Angelique was astonished by his vehemence, and wondered at a faith so fearful and so resistant to other spirits in the world. Once again she thought of how greatly the priest feared the loas.
“Off with you, you meddlesome old fool! Go back to your stinking Mass with the body and blood of Jesus Christ upon the altar. What is the difference, tell me that? Your hypocrisy makes me laugh!”
“Theodore, I beg of you!” cried the priest, and threw himself in their path, raising his hands in prayerful supplication. Angelique was amazed to see tears running down his cheeks. Her father pulled back his booted foot and, with a vicious kick to the head, knocked the good man to the ground. His lantern clattered on the stones, and the flame sputtered out.
“Father!” she cried, struck by his cruelty, and tendrils of fear began to snake around her heart. He jerked Angelique across the dark courtyard toward the chapel.
The worshipers were in full ceremony, and she was met with the rush of heat from their writhing bodies and the bone-numbing resonance of the drums.
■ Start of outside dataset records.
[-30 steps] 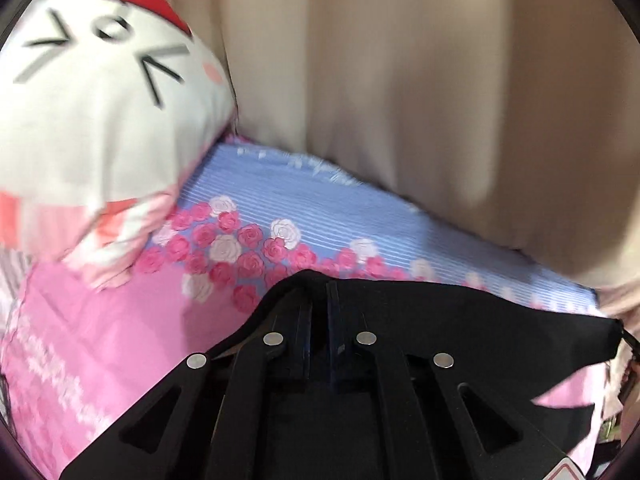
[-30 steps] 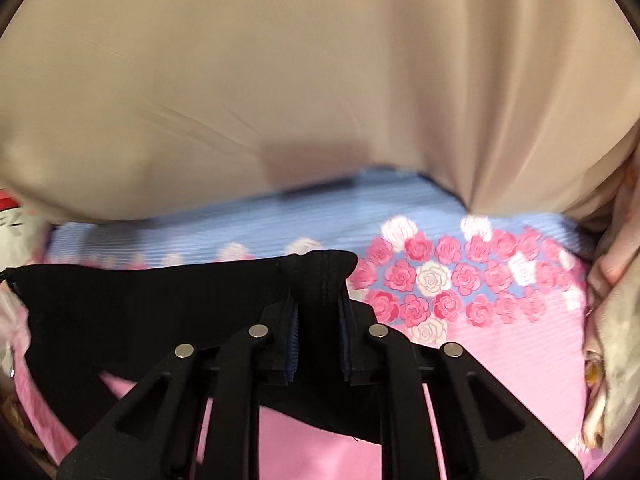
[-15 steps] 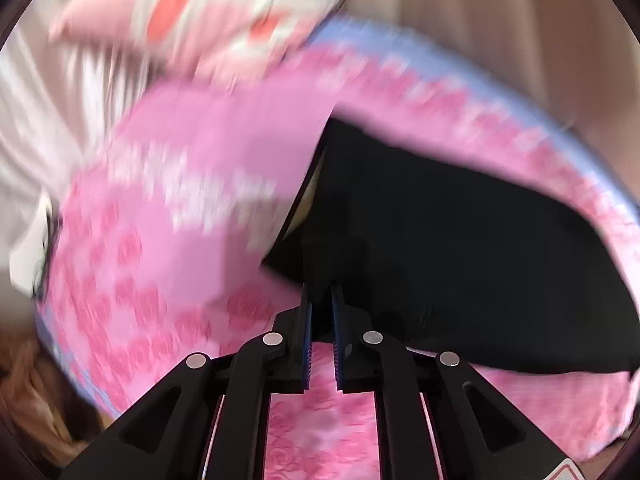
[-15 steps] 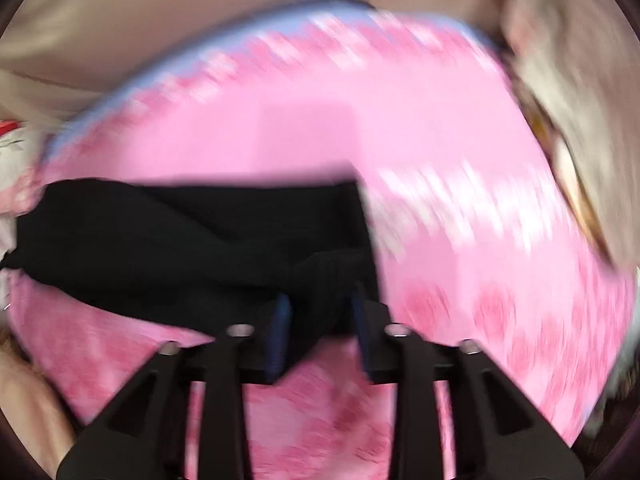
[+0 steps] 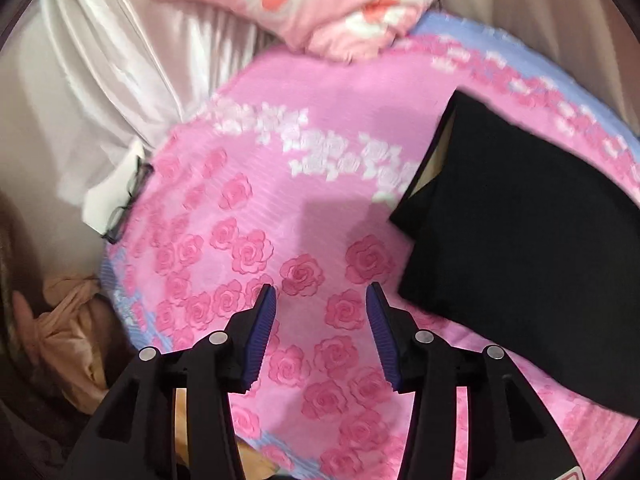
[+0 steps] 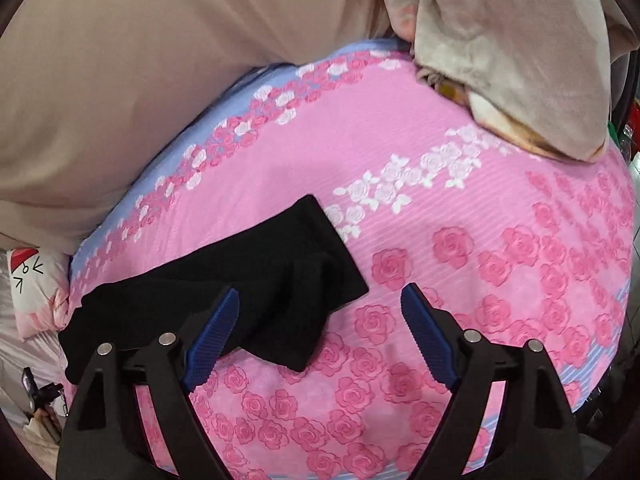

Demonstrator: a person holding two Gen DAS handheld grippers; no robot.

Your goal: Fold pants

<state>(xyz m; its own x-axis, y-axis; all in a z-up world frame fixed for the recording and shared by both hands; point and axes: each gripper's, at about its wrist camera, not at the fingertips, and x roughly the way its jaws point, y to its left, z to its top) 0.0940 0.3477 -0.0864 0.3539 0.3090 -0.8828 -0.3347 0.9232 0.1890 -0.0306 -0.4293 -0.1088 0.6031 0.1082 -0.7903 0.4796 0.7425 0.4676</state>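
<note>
The black pants (image 5: 520, 216) lie folded flat on the pink rose-print bed sheet (image 5: 280, 208). In the left wrist view they are to the right of my left gripper (image 5: 320, 300), which is open and empty above the sheet. In the right wrist view the pants (image 6: 260, 280) lie left of centre, with one corner reaching between the jaws of my right gripper (image 6: 320, 300), which is open and holds nothing.
A cartoon pillow (image 5: 320, 4) and white satin cloth (image 5: 100, 72) lie at the bed's far left, with glasses (image 5: 128, 200) at the sheet's edge. A beige curtain (image 6: 140, 60) hangs behind. A crumpled beige blanket (image 6: 512, 48) sits at the far right.
Both grippers held the pants up, brought them down onto the sheet, then opened and let go. The pants now lie folded on the bed and both grippers have drawn back.
</note>
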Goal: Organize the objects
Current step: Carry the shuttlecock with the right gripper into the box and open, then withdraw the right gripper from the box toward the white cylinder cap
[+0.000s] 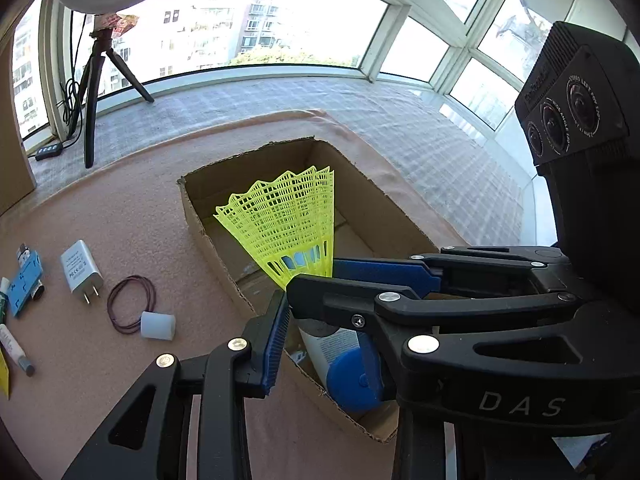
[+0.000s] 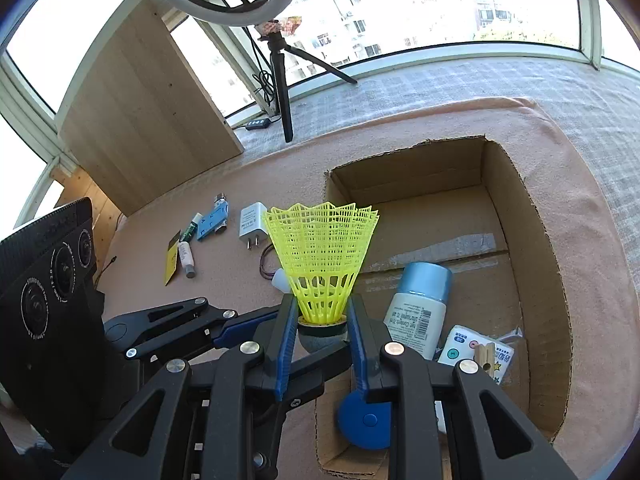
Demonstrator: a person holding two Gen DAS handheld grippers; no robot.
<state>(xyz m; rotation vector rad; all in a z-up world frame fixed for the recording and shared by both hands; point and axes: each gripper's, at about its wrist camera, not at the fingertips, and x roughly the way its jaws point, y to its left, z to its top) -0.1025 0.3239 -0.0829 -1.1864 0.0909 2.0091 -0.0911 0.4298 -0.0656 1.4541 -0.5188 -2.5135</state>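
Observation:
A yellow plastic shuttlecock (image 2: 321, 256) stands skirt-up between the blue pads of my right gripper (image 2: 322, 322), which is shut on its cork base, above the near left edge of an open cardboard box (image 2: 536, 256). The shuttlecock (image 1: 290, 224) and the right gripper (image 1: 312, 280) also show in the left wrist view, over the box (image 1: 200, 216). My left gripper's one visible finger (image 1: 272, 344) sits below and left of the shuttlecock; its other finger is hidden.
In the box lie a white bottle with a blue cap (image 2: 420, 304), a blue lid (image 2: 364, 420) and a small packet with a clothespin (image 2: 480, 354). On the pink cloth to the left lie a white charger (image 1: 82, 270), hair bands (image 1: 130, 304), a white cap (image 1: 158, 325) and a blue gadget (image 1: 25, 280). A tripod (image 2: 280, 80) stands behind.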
The naked black dancers enveloped her in a dark cocoon, and she trembled at the power of their adoration. She felt a sullen lust emanating from them, colder and more frightening than ever before. Her father dragged her to the altar and forced her against it.
The fire was bright coals, the porcelain platter lying before it, clean and shining, and she thought of the goat that should have been tied for the sacrifice but was not there. Panic fluttered in her breast. The chanting rose in mournful dissonance, the songs sorrowful and repetitive. The flames of a thousand candles threw shadows on the walls. Suddenly, she felt her father seize her hands and wrench her arms behind her. She cried out in pain, as, with a quick twist of a rope, he bound her wrists.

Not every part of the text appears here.